Roman Whisper
Review of Dolce & Gabbana DNA Spring 2026 Ad Campaign by Photographer/Director Karim Sadli with models Mariacarla Boscono, & Claudio Stecchi

Dolce & Gabbana returns to its roots for the DNA 2026 campaign, once again mining the enduring codes that have made the House instantly recognizable: black lace, cinematic sensuality, Catholic opulence, and the magnetic tension between devotion and desire. Shot by Karim Sadli and starring the incomparable Mariacarla Boscono, the campaign unfolds through the weathered romance of Rome’s historic streets, offering a monochromatic love letter to Italian identity. If fashion has a comfort food, Dolce & Gabbana’s Sicily-by-way-of-Rome fantasy might just be it – familiar, indulgent, and unapologetically rich.
Boscono, perhaps no model more intrinsically aligned with the House’s visual language, moves through the story like a memory rather than a protagonist. Draped in lace slips, razor-sharp tailoring, sheer stockings, and body-skimming silhouettes, she embodies the Dolce woman not as performance, but as instinct. There is no need here for overt dramatics; Boscono understands the assignment with the ease of someone fluent in the House’s emotional shorthand. A glance down a narrow alley, a cigarette-adjacent mood without the cigarette, a languid pose across lace-covered bedding – it all feels lived-in rather than staged.

Sadli’s black-and-white photography smartly strips away distraction, allowing texture to become the true protagonist. Lace reads almost architectural against crumbling Roman walls, while shadow turns familiar garments into gestures of mystery. The absence of color proves particularly effective for a House so frequently associated with maximalism.

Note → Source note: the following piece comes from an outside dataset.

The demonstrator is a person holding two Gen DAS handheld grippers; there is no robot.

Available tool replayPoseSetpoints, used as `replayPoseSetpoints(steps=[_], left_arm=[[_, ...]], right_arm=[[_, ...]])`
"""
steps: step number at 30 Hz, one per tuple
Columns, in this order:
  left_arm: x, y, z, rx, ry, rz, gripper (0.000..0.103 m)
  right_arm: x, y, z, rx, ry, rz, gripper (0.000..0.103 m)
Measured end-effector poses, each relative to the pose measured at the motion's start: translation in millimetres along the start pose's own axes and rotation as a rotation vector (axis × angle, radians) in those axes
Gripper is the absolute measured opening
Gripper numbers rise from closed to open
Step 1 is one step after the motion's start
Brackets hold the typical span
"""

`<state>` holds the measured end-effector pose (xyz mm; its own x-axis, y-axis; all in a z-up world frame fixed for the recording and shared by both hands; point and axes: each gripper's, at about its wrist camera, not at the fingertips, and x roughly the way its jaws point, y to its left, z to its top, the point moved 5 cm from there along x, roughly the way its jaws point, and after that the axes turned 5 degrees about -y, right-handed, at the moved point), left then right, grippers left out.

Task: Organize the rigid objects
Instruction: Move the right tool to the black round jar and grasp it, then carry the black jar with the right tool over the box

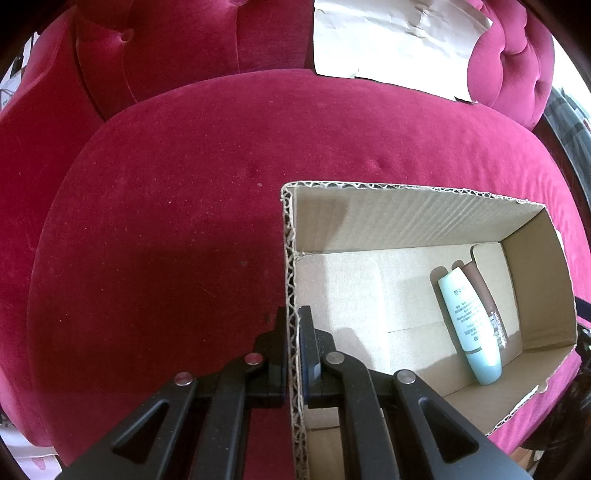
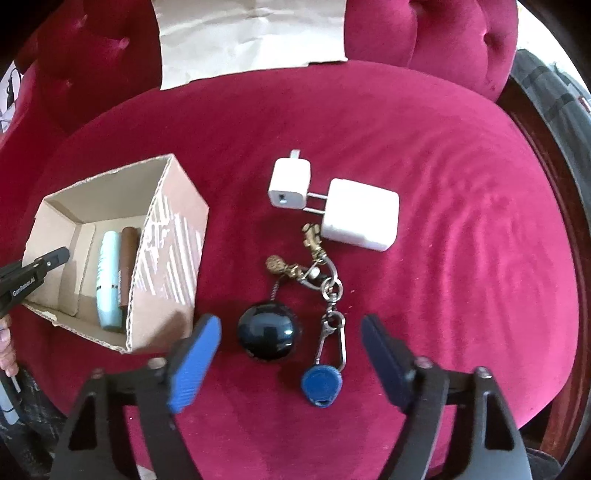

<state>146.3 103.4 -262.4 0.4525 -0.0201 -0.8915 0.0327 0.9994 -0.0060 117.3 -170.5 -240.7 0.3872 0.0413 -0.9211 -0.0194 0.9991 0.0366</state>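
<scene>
- The left gripper [image 1: 293, 354] reaches forward over the red velvet seat [image 1: 166, 221], its fingers [image 1: 308, 343] clamped on the near-left wall of the cardboard box [image 1: 406, 218], one finger outside and one inside.
- In the right wrist view the left gripper [image 2: 55, 258] enters from the left edge at the box [image 2: 173, 236]; part of a hand [image 2: 5, 343] shows below it, mostly cut off.
- Inside the box lie a pale green tube [image 1: 469, 325] and a brown tube [image 1: 484, 299], side by side and touching, along the right wall.
- The right gripper [image 2: 291, 354] hovers low over the seat with its fingers [image 2: 192, 365] wide apart, holding nothing.
- Only the right wrist view shows what lies loose on the cushion: a black ball [image 2: 267, 334] between the fingers, a keychain [image 2: 325, 288] with a blue fob [image 2: 320, 384] just right of it, and farther off a small white charger [image 2: 290, 182] touching the prongs of a large white charger [image 2: 360, 214].
- The brass charms on the keychain are too small to make out.
- A crumpled sheet of paper [image 2: 251, 33] leans on the backrest, cut off at the top.
</scene>
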Motion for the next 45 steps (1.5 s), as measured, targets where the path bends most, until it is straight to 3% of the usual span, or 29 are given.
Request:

Instead of leaning into excess, the campaign leans into restraint, reminding us that Dolce & Gabbana’s most powerful tool has never been ornament alone, but atmosphere. Rome itself becomes a co-star, its cobblestones, weathered facades, and checkered trattoria tables speaking to an Italy that feels timeless rather than touristic.
Yet what makes the campaign resonate most is its refusal to chase novelty for novelty’s sake. In an era where many Houses seem anxious to reinvent themselves every six months, Dolce & Gabbana instead doubles down on continuity. “DNA” is not a metaphor here; it is the thesis. Lace remains lace. Sicily remains Sicily, even transplanted to Rome. Sensuality remains whispered rather than screamed. There is confidence in that consistency, though some may argue the campaign occasionally risks feeling too comfortable within its own mythology. A touch more tension between heritage and surprise might have elevated the narrative further.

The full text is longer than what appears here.